Nouveau fracas de chaises et de tables, accompagné de murmures à voix basse.
– Chut, silence ! Écoutez un peu ! s’écria la maîtresse.
La dame souriait en attendant le silence, parcourant le visage de chaque enfant d’un regard surexcité.
Elle commença alors à parler, à toute vitesse, d’une voix forte et aiguë.
– Alors, je m’appelle…
Les paroles fusaient en flux continu, Sayowa était incapable de distinguer la fin d’un mot du début d’un autre. En tournant légèrement le regard, elle vit que ses camardes semblaient aussi perplexes qu’elle. Tout en parlant, la dame faisait de grands gestes. Elle montrait le tableau de papier sur lequel était écrit à la main, en grandes lettres majuscules bleues et vertes : « MENER UNE EXISTENCE SAINE ».

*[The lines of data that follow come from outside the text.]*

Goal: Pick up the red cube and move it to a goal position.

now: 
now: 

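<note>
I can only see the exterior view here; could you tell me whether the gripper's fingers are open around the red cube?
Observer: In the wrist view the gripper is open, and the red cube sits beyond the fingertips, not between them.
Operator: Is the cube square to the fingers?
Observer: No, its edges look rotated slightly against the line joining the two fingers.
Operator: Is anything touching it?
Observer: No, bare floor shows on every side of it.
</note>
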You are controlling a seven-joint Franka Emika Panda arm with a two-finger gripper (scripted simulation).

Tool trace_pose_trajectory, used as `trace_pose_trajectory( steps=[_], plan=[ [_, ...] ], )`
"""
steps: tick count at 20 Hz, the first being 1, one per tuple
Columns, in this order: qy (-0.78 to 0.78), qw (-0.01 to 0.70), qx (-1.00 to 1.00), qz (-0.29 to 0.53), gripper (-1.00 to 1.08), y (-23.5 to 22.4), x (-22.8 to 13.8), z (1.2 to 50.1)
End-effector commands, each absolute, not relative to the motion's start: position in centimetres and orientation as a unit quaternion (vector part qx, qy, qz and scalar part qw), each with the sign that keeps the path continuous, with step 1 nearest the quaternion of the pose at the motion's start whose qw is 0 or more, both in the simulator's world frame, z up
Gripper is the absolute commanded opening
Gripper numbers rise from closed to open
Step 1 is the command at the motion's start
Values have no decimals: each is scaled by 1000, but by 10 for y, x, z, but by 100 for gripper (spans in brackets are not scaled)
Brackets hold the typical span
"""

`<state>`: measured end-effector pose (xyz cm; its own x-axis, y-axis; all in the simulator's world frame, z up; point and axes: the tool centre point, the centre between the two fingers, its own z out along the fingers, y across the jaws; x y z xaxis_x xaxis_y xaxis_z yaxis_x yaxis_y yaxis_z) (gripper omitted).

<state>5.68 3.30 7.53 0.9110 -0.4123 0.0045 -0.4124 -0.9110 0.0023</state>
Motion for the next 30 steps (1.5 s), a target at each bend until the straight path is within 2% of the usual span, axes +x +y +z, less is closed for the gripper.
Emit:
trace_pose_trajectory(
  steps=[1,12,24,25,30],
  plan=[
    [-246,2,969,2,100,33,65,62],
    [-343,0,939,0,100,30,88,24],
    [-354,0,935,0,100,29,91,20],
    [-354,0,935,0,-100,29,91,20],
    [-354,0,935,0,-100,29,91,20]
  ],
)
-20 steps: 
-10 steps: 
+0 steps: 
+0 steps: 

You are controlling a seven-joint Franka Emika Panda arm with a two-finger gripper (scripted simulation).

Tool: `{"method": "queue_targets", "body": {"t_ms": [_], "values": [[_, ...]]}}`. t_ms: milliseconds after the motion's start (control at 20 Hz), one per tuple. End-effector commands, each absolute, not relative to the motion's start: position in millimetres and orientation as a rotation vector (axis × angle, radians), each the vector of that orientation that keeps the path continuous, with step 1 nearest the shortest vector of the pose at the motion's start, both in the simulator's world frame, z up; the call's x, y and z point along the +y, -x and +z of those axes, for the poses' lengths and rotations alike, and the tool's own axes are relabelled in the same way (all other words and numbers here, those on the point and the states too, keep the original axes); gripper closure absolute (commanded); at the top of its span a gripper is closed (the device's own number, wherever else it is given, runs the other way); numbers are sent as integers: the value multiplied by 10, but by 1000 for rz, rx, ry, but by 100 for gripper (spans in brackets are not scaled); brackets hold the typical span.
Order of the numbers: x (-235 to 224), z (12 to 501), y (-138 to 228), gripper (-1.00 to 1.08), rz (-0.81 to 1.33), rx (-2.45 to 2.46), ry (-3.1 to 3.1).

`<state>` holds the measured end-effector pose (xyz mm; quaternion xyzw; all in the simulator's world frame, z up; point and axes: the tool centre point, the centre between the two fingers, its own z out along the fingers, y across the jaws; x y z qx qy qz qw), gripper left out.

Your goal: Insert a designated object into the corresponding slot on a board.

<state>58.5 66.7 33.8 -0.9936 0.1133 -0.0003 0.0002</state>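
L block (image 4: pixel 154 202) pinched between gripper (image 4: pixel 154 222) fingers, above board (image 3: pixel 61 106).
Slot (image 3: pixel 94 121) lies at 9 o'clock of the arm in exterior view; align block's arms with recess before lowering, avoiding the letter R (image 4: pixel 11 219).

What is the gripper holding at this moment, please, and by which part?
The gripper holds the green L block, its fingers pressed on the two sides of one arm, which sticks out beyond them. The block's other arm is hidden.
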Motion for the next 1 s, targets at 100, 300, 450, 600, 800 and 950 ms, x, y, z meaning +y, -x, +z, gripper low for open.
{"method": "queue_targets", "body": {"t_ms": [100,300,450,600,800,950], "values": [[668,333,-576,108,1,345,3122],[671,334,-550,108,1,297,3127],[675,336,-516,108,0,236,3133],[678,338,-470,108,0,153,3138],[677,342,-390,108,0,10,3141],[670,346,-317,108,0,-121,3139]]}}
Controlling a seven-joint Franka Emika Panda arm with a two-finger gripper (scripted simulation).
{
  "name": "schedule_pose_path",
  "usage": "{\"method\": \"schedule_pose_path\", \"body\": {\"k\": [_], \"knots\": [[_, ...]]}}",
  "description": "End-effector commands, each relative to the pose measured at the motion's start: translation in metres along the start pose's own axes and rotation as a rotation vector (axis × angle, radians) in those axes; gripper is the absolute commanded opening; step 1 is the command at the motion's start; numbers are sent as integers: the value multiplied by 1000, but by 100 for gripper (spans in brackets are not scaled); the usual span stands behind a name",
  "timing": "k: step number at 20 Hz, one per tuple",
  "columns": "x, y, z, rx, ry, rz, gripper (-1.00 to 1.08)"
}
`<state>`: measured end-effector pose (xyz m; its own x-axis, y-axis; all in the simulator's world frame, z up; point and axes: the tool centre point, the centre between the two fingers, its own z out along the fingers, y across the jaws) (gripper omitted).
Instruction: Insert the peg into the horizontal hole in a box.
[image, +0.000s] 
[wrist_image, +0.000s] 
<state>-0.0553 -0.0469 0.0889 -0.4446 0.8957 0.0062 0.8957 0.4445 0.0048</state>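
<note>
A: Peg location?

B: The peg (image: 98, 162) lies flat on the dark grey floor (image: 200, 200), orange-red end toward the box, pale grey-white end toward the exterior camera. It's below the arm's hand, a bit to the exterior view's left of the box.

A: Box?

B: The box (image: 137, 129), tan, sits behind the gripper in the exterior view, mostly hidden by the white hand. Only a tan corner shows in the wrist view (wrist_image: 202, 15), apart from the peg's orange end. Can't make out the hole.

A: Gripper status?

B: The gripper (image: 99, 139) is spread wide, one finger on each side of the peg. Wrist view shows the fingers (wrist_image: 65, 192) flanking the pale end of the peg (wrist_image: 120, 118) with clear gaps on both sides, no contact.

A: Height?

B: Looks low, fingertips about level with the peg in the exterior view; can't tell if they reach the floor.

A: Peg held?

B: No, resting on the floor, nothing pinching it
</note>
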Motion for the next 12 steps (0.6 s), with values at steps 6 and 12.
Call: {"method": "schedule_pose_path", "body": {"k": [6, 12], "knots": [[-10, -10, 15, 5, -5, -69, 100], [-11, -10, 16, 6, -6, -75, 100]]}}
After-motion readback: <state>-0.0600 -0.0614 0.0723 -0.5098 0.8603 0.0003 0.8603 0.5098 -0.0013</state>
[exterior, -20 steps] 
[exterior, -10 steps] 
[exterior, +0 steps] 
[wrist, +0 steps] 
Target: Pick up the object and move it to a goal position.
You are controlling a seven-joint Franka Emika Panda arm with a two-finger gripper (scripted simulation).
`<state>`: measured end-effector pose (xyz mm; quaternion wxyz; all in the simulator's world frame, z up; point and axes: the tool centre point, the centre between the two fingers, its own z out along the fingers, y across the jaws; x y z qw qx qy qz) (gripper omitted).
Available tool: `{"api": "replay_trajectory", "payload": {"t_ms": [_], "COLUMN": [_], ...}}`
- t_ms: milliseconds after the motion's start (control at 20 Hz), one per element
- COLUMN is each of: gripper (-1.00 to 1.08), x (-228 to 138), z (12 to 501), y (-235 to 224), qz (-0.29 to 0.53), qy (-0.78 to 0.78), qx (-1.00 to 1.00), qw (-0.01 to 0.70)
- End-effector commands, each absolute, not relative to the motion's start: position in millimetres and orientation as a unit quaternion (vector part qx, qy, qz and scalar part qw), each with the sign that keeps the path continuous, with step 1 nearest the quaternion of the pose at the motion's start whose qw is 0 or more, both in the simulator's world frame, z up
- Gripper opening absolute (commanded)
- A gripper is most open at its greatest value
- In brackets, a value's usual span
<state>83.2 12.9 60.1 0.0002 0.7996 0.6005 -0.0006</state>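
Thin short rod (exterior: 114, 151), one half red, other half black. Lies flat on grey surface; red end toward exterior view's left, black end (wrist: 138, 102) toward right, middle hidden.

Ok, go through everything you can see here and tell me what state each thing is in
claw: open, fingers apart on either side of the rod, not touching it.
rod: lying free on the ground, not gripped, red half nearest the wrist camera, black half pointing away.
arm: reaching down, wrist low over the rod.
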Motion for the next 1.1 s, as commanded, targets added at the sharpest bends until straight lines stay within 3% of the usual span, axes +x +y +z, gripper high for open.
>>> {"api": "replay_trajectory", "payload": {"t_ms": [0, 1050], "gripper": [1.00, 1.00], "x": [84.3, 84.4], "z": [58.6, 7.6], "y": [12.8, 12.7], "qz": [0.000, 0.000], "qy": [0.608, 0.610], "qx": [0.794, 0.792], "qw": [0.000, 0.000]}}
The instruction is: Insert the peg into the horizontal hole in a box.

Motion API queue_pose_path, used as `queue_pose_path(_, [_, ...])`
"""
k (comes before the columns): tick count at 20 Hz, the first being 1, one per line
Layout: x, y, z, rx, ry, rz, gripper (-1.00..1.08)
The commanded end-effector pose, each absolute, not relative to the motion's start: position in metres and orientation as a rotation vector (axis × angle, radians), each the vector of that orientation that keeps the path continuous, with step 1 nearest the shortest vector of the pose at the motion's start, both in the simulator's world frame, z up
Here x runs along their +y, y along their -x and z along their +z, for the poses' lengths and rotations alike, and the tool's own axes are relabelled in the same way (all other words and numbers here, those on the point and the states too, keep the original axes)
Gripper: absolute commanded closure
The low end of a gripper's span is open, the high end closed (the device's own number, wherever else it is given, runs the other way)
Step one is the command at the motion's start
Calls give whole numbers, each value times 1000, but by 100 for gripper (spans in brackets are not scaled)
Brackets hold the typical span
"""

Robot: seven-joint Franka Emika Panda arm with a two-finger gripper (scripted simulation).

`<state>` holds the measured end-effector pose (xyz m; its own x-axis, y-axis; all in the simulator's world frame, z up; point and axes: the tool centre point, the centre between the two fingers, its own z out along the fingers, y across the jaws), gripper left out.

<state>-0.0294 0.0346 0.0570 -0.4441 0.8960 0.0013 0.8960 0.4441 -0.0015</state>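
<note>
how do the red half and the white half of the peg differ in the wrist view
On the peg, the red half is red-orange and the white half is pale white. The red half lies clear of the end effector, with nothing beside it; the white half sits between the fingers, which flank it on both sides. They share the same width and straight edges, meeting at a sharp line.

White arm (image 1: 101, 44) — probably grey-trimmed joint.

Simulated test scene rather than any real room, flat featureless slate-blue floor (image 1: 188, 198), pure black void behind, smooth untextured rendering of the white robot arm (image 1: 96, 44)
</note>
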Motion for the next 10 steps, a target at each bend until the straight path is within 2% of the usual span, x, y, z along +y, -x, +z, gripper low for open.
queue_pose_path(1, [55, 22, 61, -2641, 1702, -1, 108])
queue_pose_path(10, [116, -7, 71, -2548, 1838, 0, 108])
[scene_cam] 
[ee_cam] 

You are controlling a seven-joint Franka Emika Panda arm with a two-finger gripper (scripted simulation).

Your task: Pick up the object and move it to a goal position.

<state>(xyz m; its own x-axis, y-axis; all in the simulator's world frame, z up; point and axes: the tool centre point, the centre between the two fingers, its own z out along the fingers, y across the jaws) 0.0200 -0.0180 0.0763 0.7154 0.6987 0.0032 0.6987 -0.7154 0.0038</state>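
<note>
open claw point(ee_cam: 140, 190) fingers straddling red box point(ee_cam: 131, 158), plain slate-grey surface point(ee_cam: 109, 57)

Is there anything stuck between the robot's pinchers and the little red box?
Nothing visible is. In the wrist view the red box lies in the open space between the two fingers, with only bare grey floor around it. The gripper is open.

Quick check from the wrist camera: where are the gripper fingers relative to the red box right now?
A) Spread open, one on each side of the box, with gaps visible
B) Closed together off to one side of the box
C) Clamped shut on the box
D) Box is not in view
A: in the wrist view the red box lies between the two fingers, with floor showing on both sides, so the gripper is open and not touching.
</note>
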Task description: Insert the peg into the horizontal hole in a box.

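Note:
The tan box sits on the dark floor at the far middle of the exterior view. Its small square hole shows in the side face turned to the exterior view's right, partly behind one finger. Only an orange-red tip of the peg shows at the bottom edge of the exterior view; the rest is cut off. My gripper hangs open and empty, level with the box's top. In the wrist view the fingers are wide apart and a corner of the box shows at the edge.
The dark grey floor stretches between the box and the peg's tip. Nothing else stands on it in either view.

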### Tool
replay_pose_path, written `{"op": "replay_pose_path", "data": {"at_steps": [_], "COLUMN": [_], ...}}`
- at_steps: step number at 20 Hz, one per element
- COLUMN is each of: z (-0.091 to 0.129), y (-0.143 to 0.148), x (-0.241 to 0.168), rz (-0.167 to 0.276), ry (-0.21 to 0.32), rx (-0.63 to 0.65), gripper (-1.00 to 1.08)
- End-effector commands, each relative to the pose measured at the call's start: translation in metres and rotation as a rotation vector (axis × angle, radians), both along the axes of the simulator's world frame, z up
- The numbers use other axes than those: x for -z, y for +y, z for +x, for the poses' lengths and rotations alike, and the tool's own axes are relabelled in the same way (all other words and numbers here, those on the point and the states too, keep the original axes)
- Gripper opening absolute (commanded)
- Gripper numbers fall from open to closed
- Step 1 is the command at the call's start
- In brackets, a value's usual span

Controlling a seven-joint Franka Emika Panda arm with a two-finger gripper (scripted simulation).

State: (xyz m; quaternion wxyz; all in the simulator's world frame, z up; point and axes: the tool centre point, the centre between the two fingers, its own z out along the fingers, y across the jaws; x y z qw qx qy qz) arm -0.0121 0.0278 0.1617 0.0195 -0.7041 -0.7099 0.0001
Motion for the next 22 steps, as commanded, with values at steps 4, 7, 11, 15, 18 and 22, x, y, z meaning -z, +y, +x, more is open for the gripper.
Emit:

Assise au premier rang, Sayowa était la plus proche de la dame. Lentement elle fut submergée d’émotions, de confusion. Sa présence l’enivrait.
C’était son odeur. Elle sentait bon. Une odeur acidulée que Sayowa reconnaissait sans pouvoir la nommer. Ce parfum, mêlé à celui poussiéreux de la classe, accapara peu à peu toutes ses capacités cognitives.
La pomme ! Elle sentait la pomme ! La pomme verte, comme maman en avait ramené une fois du supermarché de la ville.
Les yeux de Sayowa abandonnèrent le vide pour se verrouiller sur la dame. Qu’elle était belle ! Elle entreprit une observation plus détaillée.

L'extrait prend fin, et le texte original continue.